A transformer-based embedding model doesn’t just give you a vector for the entire input string, it gives you vectors for each token. These are then “pooled” together (eg averaged, or max-pooled, or other strategies) to reduce these many vectors down into a single vector.
Late chunking means changing this reduction to yield many vectors instead of just one.
You can achieve the same effect by using LLM to do question answering prior to embedding, it's much more flexible but slower, you can use CoT, or even graph rag. Late chunking is a faster implicit alternative.
> What’s the benefit of generating embeddings for such large chunks?
Not an expert, but I believe now that we can fit more tokens into an LLM's context window, we can avoid a number of problems by providing additional context around any chunk of text that might be useful to the LLM. Solves the problem of misinterpretation of the important bit by the LLM.
I thought embedding large chunks would "dilute" the ideas, since large chunks tend to have multiple disparate ideas?
Does it somehow capture _all_ of the ideas, and querying for a single one would somehow match?
Isn't that the point of breaking down into sentences?
Someone mentioned adding context -- but doesn't it calculate embedding on the whole thing? The API Docs list `input` but no separate `context`. https://docs.voyageai.com/reference/embeddings-api
I've found good results from summarizing my documents using a large context model then embedding those summaries using a standard embedding model (e.g. e5)
This way I can tune what aspects of the doc I want to focus retrieval on, it's easier to determine when there are any data quality issues that need to be fixed, and the summaries have turned out to be useful for other use cases in the company.
Agreed.
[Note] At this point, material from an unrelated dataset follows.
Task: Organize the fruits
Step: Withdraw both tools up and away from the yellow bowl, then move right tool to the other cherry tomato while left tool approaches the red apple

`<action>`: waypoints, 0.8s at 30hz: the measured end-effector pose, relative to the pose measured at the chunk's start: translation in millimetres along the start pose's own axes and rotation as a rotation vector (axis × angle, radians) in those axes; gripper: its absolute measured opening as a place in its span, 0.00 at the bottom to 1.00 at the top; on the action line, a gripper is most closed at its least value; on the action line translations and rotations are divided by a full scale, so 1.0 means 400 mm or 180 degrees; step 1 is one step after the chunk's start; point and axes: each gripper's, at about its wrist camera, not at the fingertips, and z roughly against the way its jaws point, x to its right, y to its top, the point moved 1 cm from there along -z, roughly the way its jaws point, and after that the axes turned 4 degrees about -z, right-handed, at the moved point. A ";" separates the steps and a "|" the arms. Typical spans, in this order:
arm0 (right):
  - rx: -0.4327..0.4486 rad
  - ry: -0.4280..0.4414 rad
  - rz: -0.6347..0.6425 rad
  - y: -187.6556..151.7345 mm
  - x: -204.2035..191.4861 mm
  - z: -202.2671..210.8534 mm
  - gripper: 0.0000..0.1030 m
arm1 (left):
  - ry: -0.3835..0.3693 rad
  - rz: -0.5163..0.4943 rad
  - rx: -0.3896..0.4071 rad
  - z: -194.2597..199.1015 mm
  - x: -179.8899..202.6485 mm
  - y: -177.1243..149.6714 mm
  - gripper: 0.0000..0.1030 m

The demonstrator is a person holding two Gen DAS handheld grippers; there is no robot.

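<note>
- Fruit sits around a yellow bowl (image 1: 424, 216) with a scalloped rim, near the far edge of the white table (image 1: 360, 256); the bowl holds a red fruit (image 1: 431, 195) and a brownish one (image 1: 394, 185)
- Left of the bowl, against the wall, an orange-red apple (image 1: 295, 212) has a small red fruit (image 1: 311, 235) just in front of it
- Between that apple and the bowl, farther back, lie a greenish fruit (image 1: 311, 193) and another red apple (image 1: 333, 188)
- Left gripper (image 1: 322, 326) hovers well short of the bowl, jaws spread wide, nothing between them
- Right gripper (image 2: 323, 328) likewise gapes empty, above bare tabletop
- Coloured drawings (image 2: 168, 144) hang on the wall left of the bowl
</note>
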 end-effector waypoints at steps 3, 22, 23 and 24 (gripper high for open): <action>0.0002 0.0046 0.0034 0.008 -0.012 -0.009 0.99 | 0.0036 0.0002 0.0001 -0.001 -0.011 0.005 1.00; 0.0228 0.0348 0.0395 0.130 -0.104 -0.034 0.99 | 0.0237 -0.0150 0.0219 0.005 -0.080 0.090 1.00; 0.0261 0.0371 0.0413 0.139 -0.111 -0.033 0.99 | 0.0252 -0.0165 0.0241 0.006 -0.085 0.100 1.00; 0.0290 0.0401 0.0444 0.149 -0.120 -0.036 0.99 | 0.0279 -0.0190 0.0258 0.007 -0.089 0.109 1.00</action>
Esp if you gonna call an API, you can call something cheaper than this embeddings model, like 4o-mini, summarize, then use a small embeddings model fine-tuned for your needs locally.
I was critical about these guys before (not about their quality of work but rather about building a business around embeddings). This work though seems interesting and I might even give it a try, esp if they provide a fine-tuning API (is that on the roadmap?)
Not related, but why they don’t have a pricing page? Last time I checked voyageai I had to google their pricing to find the page as it’s not in the nav menu.
What on earth is "OpenAI V3"? Just to be sure I wasn't being obtuse, I Googled it, only to get a bunch of articles pointing back at this post.
https://openai.com/index/new-embedding-models-and-api-update...
API constant is text-embedding-3
You missed the “large” which adds context: “OpenAI V3 large” which is their sota large embedding model.
It is OpenAI's vector embedding model
https://hn.algolia.com/?q=https%3A%2F%2Fblog.voyageai.com%2F...
I would like to see an independent benchmark.
This looks quite serious (which would be unsurprising given that Fei-Fei Li and Christopher Ré are involved).
I'm also quite interested in the nuts and bolts: does anyone know what the current accepted leaderboard on this is? I was screwing around with GritLM [1] a few months back and I seem to remember the MTEB [2] was kind of the headline thing at that time, but I might be out of date.
[1] https://arxiv.org/pdf/2402.09906 [2] https://huggingface.co/blog/mteb
I build a RAG system with voyage and it crushed openai embeddings, the difference in retrieval quality was noticeable
What evaluation metrics did you use?